Agent Management Resources

About

This page is intended to contain additional resources for managing a customer-hosted Agent.

To learn more about the agent architecture and deployments, please refer to the Platform Overview documentation.

Prerequisites

  • Monte Carlo Role: You must have the Account Owner role in Monte Carlo to upgrade and manage information about the agent.
  • Monte Carlo Hybrid Deployment: You must have a Hybrid Agent already deployed. Learn more about what this entails here and here.
  • Monte Carlo API or CLI: Certain operations might suggest or require using the Monte Carlo API or CLI. For the API, you can either use the API explorer in the Monte Carlo UI or generate an API key and use tools such as cURL or Postman to make API calls. To configure the CLI, please see the documentation here.
  • Cloud Vendor Admin: Administrative access to AWS, Azure, or GCP might be necessary to update configurations and review deployments in your cloud vendor of choice. Note that examples generally use the console, but you can always use the API, CLI, or your favorite IaC tool if you prefer.

Monitoring

There are multiple options available to help you monitor your agent. These options might vary by cloud vendor, so please review the subsection that corresponds to your deployment for further details.

All Vendors

The following operations are mostly vendor agnostic and are executed from the Monte Carlo Platform either using the UI, API, or CLI. See here for prerequisites, such as how to use the API or CLI if you haven't done so before.
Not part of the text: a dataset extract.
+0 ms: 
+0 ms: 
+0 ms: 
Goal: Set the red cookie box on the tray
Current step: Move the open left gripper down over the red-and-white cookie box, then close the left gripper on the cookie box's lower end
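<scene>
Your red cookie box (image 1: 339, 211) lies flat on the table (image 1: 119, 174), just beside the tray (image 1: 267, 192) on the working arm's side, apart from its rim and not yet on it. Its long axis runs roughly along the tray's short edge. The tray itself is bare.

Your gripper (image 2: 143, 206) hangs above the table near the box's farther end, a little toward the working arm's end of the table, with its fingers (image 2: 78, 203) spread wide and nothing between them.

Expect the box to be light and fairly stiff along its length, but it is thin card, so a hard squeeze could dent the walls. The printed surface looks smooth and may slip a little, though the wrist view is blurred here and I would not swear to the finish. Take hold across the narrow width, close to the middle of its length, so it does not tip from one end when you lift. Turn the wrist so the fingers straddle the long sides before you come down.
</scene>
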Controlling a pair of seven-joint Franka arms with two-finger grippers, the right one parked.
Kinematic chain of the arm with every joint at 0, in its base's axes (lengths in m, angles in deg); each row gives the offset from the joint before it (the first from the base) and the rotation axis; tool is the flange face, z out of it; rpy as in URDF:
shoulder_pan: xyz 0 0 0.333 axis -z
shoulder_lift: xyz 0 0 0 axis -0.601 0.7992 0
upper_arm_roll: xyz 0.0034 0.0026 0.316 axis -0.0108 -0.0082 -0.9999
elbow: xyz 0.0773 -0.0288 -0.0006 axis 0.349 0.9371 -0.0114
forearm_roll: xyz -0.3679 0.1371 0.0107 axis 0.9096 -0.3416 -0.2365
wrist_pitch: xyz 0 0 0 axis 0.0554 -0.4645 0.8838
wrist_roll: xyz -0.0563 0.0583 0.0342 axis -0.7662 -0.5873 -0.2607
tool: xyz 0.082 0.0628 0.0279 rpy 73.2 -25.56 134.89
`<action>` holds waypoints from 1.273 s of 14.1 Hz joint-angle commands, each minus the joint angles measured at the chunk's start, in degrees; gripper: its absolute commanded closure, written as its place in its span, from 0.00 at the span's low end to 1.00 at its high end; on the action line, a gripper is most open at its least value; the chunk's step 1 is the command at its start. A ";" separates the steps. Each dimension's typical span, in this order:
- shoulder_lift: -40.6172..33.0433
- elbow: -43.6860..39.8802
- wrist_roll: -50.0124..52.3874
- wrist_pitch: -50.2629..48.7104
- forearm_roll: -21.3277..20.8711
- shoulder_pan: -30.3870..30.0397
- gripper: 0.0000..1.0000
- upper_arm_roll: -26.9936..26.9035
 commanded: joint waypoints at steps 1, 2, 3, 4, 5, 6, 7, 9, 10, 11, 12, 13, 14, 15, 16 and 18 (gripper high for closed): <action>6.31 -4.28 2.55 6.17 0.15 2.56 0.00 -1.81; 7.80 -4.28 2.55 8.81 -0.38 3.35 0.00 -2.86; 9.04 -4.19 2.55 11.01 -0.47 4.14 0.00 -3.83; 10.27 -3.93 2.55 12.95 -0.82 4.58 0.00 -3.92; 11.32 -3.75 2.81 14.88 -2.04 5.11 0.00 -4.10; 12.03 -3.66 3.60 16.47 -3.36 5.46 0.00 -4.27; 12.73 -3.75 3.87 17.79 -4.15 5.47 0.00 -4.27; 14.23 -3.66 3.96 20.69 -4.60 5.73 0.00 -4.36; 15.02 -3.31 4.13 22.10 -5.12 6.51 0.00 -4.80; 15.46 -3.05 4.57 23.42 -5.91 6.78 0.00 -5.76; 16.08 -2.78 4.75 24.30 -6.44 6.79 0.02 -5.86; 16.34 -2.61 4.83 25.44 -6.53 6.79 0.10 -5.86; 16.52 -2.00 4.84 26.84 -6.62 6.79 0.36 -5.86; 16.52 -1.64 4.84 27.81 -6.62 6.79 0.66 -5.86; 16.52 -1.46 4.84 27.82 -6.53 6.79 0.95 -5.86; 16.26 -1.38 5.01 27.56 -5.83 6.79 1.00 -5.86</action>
Testing Agent Reachability from Monte Carlo

This test is helpful to confirm whether Monte Carlo can still access the agent. Although this is automatically done during registration, periodic testing helps validate that the agent remains reachable and responsive. For example, under very heavy load, this operation might time out, indicating that metrics should be reviewed and potential scaling up of your deployment considered.

UI

  1. Navigate to the Monte Carlo settings page:
    Select the Integrations -> Agents & Data Store tab.

  2. Find the agent you want to test:
    Select the "More Options" icon (vertical ellipsis/kebab), and then select "Test."

  3. Review the results of the test:
    Use the on-screen wizard to review the results. You can expand each test for additional details.

API

You can use the testAgentReachability API to validate that the agent is accessible. Note that you will need the Agent ID first, which you can fetch via the getPlatformServices API. For instance:

query getPlatformServices {
  getPlatformServices {
    deployment {
      deploymentType
      agent {
        endpoint
        uuid
      }
    }
    connections {
      name
      uuid
      connectionType
    }
  }
}

query testAgentReachability {
  testAgentReachability(agentId: "<UUID from getPlatformServices>") {
    success
    errors {
      cause
      stackTrace
      friendlyMessage
    }
    additionalData {
      returnedData
    }
  }
}

To learn more about the deployment type listed above, see here.

CLI

You can use the health command to validate that the agent is accessible.

Note that you will need the Agent ID first, which you can fetch via the list command.

Reviewing Agent Logs in Monte Carlo

This is useful when you want to review agent operations, such as queries being executed, or if any errors are being raised by your agent. Most Monte Carlo logged operations will also include a trace ID, which is helpful for tracing an execution or sharing with support when debugging an operation.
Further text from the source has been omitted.